Open emlin opened 7 years ago
To support health check, there are a few different options available.
Using docker way
Docker has one monitor running for one container. It will run docker exec
periodically to execute user supplied health check commands and keep the latest several times result. And change container health status based on the command execution result.
VIC already had docker exec
supported, so it's easy to have same mechanism with docker to support health check.
Pros:
Cons:
docker exec
in VIC is not free.
We'll need to establish connection to container if it's not already created, every time it's executed. The default configuration for health check is every 30s to execute once, and timeout in 30s. We already see CDE issue with 30s attach timeout in slow vSphere environment.
If we add health check in this way, we're adding periodic vm reconfiguration task to vSphere for each container VM.Health check inside of container
docker exec
has a long execution path, to improve that, we could run the health check inside of container. And get back the check result from PL while docker ps
or docker inspect
is called.
Here suggests to run health check in toolbox directly. And then query back the health check result through toolbox, instead of serial port connection used for docker attach
.
Port layer will need some simple logic to help generate result while container is not running.
Pros:
Cons:
Health check in portlayer through process manager Different with in container health check, we could run health check in portlayer, thorough govmomi API, ProcessManager.StartProgram to run the user configured script. This one will still run command inside of container, but is controlled in portlayer. Then the health check could have different life time with containers.
Pros:
Cons:
Integrate with vSphere HA
in #406 @dougm mentioned that vSphere has been EOL'd from vSphere 6.0, but the function is still available in vSphere 6.5, and the latest vSphere document still described the application monitoring feature: https://docs.vmware.com/en/VMware-vSphere/6.5/vsphere-esxi-vcenter-server-65-availability-guide.pdf After calling specific application monitoring SDK, what we could achieve is similar to VM monitoring. While the container status turns to unhealthy, we can restart service from tether first, if that still does not help (failed several times), stop ping vSphere application monitoring SDK, and then the VM will be restarted by host.

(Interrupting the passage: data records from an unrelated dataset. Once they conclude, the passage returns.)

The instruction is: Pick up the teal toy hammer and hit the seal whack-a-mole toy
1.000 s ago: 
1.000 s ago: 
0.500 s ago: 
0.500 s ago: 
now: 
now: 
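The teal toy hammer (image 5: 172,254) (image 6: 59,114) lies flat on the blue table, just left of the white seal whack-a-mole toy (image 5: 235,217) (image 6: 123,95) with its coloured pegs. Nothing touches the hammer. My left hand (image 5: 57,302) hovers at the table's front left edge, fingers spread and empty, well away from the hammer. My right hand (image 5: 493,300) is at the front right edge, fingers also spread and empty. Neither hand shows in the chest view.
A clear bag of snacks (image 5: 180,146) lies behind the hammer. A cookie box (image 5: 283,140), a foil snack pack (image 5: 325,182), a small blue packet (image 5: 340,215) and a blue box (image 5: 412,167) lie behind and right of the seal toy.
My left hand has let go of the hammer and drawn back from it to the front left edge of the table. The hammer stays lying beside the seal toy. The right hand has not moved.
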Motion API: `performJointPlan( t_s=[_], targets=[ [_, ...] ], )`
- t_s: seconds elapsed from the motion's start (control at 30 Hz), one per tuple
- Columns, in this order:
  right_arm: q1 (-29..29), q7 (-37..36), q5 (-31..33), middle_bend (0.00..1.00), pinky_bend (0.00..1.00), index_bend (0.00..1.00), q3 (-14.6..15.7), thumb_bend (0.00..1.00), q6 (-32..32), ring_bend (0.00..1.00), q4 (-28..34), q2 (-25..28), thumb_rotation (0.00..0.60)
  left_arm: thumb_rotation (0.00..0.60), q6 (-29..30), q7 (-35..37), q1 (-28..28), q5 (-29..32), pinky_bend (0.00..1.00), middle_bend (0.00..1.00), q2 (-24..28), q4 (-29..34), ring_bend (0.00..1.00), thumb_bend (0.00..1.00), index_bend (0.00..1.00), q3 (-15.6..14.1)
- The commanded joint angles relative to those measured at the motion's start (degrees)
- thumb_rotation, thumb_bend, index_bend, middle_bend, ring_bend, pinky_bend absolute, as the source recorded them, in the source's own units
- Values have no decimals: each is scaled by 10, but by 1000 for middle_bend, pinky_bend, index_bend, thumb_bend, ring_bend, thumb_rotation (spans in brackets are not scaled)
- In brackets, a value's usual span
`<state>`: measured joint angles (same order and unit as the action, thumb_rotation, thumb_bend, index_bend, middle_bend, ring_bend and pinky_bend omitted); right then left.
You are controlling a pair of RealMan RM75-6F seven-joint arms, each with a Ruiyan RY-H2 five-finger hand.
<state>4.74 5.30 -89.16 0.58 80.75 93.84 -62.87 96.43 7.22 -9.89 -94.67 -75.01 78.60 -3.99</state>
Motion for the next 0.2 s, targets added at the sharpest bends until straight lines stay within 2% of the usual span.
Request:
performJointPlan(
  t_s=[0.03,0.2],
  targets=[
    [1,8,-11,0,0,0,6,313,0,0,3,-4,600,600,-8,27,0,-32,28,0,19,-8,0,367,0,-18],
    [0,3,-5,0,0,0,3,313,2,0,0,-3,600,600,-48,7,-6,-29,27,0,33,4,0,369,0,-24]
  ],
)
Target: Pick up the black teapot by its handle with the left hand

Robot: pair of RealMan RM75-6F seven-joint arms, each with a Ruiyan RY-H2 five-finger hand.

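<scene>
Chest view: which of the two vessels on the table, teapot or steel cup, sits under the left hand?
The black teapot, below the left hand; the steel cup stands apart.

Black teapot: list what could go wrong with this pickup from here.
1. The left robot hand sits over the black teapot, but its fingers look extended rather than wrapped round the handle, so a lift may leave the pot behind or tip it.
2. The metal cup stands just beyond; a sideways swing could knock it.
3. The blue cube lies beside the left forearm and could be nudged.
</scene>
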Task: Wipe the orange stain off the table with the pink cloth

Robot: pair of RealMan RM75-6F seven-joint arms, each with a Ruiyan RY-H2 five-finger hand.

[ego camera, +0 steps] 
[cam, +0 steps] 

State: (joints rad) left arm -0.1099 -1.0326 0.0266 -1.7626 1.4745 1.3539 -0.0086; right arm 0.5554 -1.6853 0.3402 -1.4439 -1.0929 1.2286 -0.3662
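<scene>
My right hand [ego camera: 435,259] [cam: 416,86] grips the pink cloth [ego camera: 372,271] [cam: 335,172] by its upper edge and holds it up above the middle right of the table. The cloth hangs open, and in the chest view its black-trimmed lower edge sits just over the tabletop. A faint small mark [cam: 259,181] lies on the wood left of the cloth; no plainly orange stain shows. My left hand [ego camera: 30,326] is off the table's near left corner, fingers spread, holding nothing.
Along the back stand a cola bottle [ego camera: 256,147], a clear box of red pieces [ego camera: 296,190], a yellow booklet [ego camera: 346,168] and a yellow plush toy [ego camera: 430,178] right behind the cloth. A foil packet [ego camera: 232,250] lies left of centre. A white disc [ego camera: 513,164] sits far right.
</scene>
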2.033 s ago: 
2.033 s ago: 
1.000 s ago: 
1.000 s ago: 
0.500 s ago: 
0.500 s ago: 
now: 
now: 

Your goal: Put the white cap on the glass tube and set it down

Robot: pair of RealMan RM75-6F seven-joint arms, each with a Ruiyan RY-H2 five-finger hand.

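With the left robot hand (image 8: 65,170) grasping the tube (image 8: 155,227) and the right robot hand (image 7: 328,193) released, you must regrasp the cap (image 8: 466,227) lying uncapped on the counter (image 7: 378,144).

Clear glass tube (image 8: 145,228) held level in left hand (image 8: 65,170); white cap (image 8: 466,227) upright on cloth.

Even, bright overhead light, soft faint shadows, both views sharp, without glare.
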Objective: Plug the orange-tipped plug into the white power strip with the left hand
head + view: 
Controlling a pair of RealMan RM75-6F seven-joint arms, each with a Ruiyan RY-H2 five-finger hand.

There is one thing we need to figure out before vSphere application HA and docker health check. docker health check is meant to show unhealthy container status to orchestrator, e.g. swarm, so swarm can reschedule unhealthy container to other docker host. But if integrate with vSphere HA, most likely swarm is able not to see any unhealthy container, until vSphere HA failed to recover the services anyway.
The decision is to integrate with vSphere HA, and allow user to enable/disable it in vic-machine. So the integration will be in VCH level, not container level. The discussion is in planning issue https://github.com/vmware/vic-planning/issues/2
Another stretch goal is to integrate container application monitor result with vSphere Alarm, so admin could get alert if container turns to unhealthy.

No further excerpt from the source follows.